| Problem |
This exercise asks for every line of the material that contains the word "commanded".

| Provided material |
════
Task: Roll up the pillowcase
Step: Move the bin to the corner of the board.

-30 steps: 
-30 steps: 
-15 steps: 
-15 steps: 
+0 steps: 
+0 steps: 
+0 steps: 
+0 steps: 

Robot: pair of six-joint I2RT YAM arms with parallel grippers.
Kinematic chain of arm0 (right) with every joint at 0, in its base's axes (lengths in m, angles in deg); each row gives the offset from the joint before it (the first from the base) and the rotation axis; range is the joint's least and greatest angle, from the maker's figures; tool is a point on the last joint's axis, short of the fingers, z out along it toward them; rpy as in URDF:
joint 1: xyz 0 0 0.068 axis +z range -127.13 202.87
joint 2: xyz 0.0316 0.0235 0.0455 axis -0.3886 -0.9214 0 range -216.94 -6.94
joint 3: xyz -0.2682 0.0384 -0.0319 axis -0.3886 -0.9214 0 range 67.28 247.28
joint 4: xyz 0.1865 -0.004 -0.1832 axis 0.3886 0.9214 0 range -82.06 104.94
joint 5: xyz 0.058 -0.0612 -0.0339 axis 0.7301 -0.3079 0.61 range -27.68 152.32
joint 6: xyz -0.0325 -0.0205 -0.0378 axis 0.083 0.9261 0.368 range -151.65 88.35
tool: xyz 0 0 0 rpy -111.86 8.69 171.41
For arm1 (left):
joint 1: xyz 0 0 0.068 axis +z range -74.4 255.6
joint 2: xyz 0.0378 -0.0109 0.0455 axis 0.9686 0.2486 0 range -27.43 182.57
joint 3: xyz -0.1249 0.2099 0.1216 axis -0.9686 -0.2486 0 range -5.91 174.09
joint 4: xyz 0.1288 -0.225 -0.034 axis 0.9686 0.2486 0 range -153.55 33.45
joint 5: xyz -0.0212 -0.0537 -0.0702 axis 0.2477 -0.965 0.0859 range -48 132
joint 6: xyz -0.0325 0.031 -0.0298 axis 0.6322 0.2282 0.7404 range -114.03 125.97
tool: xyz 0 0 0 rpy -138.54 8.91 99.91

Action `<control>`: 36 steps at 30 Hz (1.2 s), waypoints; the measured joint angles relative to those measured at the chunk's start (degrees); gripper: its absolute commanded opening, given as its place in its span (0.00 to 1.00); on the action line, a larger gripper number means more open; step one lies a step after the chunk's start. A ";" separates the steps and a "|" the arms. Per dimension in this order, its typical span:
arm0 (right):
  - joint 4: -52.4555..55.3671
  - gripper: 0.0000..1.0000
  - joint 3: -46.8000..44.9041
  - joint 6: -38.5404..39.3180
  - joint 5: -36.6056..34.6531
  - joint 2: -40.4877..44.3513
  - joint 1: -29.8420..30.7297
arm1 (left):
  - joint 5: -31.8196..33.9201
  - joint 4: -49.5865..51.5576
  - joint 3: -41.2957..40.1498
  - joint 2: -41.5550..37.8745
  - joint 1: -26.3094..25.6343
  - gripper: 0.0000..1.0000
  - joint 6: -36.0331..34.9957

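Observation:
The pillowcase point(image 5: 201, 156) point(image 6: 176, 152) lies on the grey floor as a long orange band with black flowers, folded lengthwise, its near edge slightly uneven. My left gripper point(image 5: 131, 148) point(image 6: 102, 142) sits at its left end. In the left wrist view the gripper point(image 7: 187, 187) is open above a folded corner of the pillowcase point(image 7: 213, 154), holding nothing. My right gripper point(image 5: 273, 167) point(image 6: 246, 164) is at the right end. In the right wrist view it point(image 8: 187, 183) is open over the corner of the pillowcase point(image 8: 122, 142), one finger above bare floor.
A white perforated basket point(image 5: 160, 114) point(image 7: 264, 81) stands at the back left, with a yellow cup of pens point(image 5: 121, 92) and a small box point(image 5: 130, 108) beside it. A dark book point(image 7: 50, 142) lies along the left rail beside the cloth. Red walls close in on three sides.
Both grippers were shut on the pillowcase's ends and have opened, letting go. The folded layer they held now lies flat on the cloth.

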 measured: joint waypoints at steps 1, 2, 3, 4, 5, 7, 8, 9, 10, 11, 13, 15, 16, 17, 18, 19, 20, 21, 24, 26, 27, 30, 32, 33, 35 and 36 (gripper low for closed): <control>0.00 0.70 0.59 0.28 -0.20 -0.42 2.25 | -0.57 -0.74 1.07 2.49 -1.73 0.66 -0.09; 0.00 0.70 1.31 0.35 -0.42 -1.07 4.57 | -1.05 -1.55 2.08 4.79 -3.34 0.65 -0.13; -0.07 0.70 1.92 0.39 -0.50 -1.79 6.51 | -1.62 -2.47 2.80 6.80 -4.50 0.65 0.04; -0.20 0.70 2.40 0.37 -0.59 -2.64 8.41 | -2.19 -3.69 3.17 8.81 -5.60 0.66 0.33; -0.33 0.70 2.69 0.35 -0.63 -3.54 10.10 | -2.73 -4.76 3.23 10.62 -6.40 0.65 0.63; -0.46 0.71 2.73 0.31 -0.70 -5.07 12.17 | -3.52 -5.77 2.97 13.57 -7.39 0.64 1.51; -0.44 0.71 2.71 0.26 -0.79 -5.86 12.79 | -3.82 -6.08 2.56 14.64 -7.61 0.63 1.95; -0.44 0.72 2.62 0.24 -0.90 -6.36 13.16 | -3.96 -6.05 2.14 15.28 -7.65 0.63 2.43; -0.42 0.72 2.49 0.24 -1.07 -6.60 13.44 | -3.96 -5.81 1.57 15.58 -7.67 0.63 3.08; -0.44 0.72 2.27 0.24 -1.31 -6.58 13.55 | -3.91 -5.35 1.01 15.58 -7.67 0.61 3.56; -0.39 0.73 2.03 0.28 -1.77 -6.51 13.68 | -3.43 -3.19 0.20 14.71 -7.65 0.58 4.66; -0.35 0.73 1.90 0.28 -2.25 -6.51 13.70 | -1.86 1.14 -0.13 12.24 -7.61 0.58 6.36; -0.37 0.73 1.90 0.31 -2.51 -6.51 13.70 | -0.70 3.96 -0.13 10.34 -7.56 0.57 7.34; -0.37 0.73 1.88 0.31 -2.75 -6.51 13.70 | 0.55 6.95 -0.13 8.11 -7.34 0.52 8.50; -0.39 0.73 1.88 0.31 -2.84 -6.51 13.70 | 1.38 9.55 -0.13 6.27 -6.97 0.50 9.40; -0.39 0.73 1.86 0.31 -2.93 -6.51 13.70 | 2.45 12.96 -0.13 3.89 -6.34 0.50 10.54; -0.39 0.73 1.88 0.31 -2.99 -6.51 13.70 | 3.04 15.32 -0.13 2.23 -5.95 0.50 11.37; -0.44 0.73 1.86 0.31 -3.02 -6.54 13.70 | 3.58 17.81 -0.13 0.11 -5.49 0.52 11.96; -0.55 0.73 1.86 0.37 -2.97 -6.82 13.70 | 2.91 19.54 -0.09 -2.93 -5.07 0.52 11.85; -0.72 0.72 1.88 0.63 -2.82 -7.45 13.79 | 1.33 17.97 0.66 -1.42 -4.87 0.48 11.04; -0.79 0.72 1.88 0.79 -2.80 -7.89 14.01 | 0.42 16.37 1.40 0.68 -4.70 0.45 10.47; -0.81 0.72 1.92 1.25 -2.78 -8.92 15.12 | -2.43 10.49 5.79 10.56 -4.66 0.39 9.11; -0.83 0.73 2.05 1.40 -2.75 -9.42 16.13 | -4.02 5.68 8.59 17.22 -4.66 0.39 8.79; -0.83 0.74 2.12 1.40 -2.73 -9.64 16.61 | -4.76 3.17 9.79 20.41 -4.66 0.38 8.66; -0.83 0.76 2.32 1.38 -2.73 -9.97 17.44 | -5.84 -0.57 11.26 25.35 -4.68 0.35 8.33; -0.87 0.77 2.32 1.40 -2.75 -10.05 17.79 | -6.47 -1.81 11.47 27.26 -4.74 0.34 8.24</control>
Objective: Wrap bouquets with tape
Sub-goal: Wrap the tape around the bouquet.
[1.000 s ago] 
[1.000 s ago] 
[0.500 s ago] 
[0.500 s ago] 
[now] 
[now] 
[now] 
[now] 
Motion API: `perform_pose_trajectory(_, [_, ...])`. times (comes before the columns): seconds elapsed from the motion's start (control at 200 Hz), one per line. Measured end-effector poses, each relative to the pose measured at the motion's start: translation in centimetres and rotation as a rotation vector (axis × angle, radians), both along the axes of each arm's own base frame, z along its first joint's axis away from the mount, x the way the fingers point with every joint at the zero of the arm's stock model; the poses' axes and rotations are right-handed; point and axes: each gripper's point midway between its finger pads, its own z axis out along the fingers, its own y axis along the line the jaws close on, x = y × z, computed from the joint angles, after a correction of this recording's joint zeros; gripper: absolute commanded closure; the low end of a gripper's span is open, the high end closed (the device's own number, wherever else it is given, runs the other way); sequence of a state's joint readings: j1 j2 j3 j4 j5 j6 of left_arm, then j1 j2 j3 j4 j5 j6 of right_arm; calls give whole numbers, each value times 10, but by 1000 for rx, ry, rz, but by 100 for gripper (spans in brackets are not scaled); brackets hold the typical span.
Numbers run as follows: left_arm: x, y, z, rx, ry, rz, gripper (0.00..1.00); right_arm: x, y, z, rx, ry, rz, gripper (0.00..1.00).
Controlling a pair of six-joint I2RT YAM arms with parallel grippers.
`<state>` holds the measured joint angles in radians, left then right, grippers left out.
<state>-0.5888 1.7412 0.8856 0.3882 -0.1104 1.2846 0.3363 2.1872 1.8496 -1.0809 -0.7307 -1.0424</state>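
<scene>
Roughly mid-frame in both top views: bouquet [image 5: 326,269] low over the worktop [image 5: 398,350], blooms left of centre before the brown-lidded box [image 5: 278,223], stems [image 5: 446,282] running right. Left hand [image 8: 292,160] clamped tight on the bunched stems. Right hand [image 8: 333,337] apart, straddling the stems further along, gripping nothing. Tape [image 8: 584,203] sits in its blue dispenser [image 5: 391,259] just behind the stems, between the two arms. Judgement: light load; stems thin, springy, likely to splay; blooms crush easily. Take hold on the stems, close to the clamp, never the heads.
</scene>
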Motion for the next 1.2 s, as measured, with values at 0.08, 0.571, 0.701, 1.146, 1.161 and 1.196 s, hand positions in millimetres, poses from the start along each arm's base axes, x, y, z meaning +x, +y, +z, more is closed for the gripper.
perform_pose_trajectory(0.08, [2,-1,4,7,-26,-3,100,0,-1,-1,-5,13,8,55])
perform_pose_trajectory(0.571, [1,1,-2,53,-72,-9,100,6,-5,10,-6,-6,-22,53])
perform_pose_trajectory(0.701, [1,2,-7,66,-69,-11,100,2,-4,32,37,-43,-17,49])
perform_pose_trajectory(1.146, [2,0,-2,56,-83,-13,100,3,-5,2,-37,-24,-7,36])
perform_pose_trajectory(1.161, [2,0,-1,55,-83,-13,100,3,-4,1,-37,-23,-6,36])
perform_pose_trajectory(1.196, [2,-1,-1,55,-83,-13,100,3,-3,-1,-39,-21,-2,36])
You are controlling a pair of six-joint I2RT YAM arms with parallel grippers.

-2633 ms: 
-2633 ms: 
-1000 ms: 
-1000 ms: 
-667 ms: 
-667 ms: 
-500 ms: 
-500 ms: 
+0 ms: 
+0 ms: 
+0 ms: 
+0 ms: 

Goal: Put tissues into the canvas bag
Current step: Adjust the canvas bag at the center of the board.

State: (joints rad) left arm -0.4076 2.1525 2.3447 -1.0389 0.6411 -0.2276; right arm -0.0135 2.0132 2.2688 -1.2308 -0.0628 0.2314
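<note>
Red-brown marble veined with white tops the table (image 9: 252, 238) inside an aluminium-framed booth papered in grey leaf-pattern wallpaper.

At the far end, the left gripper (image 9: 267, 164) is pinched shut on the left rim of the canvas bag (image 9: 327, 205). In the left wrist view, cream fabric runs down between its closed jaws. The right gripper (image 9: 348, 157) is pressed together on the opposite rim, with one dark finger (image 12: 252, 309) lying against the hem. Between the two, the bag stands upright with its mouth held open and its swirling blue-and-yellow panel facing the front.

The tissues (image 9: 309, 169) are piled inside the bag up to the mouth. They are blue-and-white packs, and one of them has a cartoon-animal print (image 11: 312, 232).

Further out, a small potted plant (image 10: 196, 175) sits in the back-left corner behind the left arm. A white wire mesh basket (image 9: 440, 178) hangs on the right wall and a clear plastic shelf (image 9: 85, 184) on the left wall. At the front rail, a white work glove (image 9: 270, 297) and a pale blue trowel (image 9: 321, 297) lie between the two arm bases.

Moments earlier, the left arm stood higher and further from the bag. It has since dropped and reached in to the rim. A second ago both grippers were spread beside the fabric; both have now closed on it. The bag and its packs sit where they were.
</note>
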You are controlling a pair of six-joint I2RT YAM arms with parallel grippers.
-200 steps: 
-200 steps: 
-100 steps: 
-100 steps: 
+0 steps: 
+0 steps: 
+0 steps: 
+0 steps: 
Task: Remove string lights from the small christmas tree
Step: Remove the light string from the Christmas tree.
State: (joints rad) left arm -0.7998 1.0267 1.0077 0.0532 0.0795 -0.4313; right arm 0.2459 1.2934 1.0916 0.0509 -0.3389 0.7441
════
| Your response |
Action `<control>`: 36 steps at 30 Hz (1.2 s), waypoints; the measured joint angles relative to those measured at the chunk's start (degrees); gripper: its absolute commanded opening, given as its place in its span (0.00 to 1.00); on the action line, a larger gripper number means more open; step one lies a step after the chunk's start. A ";" separates the steps and a "|" the arms. Per dimension in this order, its typical span:
Motion API: `perform_pose_trajectory(_, [_, ...])`. times (comes before the columns): seconds elapsed from the motion's start (control at 200 Hz), one per line. Measured end-effector poses, each relative to the pose measured at the motion's start: translation in centimetres and rotation as a rotation vector (axis × angle, radians), both along the axes of each arm's own base frame, z along its first joint's axis away from the mount, x the way the fingers point with every joint at the zero of the arm's stock model; the poses' axes and rotations are right-handed; point and axes: each gripper's point midway between its finger pads, its own z axis out along the fingers, its own y axis along the line the jaws close on, x = y × z, computed from the joint angles, after a correction of this recording's joint zeros; gripper: absolute commanded closure; the low end of a gripper's span is open, the high end closed (the device's own number, wherever else it is given, runs the other way); sequence of a state's joint readings: j1 j2 j3 j4 j5 j6 of left_arm, then j1 j2 j3 j4 j5 j6 of right_arm; calls give whole numbers, each value times 10, but by 1000 for rx, ry, rz, but by 100 for gripper (spans in brackets are not scaled); brackets hold the typical span.

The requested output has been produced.